2. Silnik przerywa. Na każdym biegu. W poprzednich postach ( http://www.routerws50.pun.pl/viewtopic.php?id=1548 ), opisywałem, że rozrusznik nie działa.
Tak dla pewności, wymieniłem świecę. Wstawiłem NGK irydową. O dziwo wydawało się, że wszystko się naprawiło! Rozrusznik działał jak nowy. Poprzednia świeca była brudna, w czarnym smarze jakimś. Zalana? Kolega mówił, że jego tak samo wygląda i że to normalne. (Jemu działa).

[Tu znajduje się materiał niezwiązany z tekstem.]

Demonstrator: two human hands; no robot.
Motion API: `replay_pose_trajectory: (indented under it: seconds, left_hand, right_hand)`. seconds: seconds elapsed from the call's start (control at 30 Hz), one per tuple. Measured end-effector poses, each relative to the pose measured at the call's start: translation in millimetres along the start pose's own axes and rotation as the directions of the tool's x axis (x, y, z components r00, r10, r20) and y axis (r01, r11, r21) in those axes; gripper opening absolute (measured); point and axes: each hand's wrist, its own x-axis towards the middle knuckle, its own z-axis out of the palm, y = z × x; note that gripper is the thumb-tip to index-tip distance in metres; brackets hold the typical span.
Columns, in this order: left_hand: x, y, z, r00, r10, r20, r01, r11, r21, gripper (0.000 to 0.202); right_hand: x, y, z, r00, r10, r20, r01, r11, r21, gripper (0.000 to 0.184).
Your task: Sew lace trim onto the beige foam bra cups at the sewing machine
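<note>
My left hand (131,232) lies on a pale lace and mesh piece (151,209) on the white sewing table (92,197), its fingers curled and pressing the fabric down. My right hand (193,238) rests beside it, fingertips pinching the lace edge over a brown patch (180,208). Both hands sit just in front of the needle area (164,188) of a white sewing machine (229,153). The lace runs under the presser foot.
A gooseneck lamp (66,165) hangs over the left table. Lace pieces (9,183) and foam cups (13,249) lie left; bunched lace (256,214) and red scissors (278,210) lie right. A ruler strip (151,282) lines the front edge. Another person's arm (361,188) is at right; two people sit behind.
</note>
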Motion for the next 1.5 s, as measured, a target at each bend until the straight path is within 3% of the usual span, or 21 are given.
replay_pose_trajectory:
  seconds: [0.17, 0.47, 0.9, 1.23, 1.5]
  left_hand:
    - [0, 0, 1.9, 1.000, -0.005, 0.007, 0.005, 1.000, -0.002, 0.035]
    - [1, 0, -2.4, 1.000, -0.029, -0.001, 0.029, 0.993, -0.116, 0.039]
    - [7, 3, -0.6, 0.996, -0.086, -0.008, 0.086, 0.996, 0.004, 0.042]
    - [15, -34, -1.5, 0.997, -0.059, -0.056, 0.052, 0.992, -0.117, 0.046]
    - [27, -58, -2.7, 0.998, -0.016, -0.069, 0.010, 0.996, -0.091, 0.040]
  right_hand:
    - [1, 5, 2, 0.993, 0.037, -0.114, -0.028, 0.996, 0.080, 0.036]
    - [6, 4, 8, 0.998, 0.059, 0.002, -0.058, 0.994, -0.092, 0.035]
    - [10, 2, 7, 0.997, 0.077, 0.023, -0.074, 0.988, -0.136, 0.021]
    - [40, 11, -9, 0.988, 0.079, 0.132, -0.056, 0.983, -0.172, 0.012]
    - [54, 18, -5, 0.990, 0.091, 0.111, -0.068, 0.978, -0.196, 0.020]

Czy to możliwe, że przez tą nową świecę silnik zaczął przerywać? Praktycznie niedługo po zmianie świecy te problemy się zaczęły. Zarówno z silnikiem jak i ze sprzęgłem. Chociaż te sprzęgło zawsze słabo chodziło, może to przypadek, że obydwie rzeczy zepsuły się w tym samym czasie.
Czytałem różne opinie, odnośnie przerywania - jest ich wiele m.in.:
" trzeba ścisnąć mocniej kostkę pod siedzeniem z lewej strony (tą z gumowym opancerzeniem) i kabelek męski-żeński, który też jest w tym pancerzu"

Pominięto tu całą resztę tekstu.